━━ SUPPLIED MATERIAL ━━

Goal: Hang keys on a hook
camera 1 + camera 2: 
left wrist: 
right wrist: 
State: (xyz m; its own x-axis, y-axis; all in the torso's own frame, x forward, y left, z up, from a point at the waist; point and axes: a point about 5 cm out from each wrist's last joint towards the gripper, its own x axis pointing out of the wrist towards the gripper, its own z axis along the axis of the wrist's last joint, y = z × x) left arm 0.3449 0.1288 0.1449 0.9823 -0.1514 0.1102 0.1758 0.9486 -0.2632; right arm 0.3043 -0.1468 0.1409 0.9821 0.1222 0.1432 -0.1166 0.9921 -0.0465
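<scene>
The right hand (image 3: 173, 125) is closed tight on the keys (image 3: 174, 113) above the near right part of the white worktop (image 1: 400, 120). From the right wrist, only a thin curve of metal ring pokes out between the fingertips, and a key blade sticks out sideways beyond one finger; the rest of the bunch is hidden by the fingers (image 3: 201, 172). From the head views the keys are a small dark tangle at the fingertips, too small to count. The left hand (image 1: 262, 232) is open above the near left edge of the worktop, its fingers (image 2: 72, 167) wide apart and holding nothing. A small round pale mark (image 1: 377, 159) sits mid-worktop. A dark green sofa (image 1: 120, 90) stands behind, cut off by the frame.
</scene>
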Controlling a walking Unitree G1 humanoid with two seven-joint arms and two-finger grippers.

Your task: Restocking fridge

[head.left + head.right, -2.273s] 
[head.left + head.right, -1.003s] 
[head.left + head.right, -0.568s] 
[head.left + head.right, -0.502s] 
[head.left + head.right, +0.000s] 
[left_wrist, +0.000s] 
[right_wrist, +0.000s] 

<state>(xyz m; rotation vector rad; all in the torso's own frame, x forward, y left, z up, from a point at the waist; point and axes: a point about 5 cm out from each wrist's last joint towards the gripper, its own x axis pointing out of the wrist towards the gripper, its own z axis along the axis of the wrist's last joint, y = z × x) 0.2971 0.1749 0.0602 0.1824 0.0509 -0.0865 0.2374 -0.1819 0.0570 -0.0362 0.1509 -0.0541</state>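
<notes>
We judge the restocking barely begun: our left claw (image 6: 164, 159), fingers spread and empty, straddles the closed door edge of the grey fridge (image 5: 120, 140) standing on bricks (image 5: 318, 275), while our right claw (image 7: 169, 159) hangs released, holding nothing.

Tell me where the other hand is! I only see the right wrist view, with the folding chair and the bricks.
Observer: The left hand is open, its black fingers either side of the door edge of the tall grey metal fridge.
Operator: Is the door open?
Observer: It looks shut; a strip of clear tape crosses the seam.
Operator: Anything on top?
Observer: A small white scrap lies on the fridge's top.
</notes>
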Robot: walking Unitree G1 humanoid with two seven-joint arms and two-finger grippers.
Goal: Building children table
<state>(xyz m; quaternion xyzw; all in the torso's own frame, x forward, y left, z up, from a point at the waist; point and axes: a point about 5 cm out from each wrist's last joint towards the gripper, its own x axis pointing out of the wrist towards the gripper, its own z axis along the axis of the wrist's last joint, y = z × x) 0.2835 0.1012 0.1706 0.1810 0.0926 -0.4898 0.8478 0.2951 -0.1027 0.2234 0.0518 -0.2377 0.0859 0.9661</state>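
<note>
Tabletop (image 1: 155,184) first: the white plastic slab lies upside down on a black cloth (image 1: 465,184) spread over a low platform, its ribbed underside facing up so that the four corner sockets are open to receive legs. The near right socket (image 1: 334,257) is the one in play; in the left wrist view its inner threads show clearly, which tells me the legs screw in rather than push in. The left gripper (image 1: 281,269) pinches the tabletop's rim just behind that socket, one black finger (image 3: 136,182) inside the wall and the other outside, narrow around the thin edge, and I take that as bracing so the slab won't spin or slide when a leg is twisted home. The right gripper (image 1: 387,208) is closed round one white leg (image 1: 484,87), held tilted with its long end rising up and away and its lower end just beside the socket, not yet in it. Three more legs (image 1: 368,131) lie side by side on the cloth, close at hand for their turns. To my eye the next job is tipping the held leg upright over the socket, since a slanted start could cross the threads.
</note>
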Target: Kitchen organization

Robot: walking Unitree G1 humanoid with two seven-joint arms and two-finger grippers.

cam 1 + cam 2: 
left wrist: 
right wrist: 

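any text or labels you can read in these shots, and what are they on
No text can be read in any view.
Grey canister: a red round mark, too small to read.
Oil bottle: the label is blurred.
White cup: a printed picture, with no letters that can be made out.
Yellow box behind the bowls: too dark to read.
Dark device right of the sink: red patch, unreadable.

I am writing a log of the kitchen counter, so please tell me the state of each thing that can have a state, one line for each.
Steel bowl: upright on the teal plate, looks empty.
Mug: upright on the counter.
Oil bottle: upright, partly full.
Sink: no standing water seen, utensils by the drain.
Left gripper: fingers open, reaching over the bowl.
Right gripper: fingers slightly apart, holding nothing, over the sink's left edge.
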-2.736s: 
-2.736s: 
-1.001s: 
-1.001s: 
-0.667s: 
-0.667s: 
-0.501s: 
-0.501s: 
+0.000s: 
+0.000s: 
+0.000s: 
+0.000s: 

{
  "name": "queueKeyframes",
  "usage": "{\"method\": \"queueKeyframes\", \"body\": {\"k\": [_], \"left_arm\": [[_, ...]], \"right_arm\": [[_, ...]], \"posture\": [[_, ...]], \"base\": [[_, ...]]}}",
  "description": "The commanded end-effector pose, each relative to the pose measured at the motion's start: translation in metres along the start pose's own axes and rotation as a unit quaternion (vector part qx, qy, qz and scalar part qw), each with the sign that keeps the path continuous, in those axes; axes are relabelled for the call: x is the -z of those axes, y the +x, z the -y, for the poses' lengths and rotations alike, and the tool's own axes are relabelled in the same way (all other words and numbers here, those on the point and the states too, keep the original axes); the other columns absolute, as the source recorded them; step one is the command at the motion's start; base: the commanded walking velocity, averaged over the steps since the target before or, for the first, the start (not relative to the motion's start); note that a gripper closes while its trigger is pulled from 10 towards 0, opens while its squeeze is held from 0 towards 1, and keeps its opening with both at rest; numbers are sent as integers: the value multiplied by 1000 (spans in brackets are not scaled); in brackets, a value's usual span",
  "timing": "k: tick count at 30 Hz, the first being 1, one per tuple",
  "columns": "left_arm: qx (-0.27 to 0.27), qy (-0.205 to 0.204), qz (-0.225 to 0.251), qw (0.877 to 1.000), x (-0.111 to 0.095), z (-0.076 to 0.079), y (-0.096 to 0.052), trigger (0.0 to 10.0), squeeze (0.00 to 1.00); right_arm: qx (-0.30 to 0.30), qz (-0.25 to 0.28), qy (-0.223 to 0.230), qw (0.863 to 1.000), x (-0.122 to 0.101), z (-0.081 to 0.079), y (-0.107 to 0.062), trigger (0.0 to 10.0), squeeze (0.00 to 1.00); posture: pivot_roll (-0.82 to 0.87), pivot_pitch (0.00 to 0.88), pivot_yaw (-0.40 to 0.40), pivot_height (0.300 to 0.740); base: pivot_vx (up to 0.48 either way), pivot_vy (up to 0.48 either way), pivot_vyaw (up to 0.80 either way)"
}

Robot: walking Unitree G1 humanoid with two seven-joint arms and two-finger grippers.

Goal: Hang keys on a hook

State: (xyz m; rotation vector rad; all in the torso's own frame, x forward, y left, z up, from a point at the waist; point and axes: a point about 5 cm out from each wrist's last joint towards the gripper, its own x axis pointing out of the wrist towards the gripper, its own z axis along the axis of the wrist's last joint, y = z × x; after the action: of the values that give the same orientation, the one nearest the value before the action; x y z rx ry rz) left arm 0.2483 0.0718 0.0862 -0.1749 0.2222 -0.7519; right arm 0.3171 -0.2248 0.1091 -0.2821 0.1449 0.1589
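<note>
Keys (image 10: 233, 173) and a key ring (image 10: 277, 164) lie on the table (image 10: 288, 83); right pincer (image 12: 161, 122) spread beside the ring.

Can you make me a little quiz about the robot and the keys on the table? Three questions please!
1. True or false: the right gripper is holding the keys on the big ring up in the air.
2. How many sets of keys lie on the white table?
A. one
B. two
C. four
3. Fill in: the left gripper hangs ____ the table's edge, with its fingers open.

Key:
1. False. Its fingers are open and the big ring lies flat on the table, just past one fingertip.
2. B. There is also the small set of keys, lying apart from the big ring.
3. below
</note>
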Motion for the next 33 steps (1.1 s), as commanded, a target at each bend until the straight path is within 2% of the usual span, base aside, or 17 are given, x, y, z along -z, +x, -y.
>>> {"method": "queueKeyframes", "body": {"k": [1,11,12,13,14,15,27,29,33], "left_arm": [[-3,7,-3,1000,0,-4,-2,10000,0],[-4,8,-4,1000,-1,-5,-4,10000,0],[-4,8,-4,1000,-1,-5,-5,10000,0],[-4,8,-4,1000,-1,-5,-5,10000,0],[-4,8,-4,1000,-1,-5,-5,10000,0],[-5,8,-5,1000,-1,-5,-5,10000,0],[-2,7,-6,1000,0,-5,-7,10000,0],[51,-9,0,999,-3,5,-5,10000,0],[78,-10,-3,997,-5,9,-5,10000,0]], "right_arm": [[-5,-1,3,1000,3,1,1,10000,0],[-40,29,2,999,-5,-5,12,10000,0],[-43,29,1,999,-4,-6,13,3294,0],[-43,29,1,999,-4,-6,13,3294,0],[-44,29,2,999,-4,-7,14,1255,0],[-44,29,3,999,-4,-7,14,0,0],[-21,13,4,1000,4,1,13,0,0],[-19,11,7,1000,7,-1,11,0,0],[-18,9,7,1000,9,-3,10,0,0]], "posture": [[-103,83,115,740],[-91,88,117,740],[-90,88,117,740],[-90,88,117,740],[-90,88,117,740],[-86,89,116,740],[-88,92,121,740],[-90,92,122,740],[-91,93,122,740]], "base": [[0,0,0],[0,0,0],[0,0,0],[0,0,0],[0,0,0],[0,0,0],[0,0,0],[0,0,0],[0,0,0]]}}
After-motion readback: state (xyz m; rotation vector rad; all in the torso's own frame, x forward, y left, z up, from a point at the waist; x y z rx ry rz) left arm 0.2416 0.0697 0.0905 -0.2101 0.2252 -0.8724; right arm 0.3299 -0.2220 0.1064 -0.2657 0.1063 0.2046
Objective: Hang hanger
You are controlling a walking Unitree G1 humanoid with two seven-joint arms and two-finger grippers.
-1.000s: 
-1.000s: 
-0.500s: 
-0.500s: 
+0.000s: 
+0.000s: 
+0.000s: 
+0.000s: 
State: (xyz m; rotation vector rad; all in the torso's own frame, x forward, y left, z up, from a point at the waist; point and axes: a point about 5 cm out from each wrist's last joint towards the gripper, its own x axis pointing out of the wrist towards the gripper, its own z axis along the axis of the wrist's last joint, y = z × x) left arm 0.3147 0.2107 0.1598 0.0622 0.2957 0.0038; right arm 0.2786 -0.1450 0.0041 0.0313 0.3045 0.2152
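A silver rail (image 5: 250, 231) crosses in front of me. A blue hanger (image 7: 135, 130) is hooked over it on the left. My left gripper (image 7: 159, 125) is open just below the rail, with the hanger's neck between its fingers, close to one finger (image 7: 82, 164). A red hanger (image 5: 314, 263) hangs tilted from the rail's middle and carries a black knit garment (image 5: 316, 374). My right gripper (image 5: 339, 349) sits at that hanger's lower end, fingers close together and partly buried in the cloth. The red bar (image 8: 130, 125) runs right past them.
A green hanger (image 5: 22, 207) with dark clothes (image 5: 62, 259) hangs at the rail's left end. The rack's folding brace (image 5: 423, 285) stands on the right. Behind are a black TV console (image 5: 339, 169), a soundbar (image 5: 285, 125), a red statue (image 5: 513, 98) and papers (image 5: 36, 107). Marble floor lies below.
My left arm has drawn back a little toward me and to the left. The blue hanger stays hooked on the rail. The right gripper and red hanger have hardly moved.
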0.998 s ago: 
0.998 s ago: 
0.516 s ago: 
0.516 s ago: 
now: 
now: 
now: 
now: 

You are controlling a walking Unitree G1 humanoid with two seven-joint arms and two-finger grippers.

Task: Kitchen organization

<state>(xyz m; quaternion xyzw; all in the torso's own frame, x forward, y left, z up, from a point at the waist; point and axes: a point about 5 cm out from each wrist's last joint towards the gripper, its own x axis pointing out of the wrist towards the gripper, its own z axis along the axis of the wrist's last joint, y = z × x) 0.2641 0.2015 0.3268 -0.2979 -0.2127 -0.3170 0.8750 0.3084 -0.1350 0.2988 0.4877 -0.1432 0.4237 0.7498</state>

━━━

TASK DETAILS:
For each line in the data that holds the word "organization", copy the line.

SOLUTION TO THE EXERCISE:
Target: Kitchen organization
Task: Kitchen organization

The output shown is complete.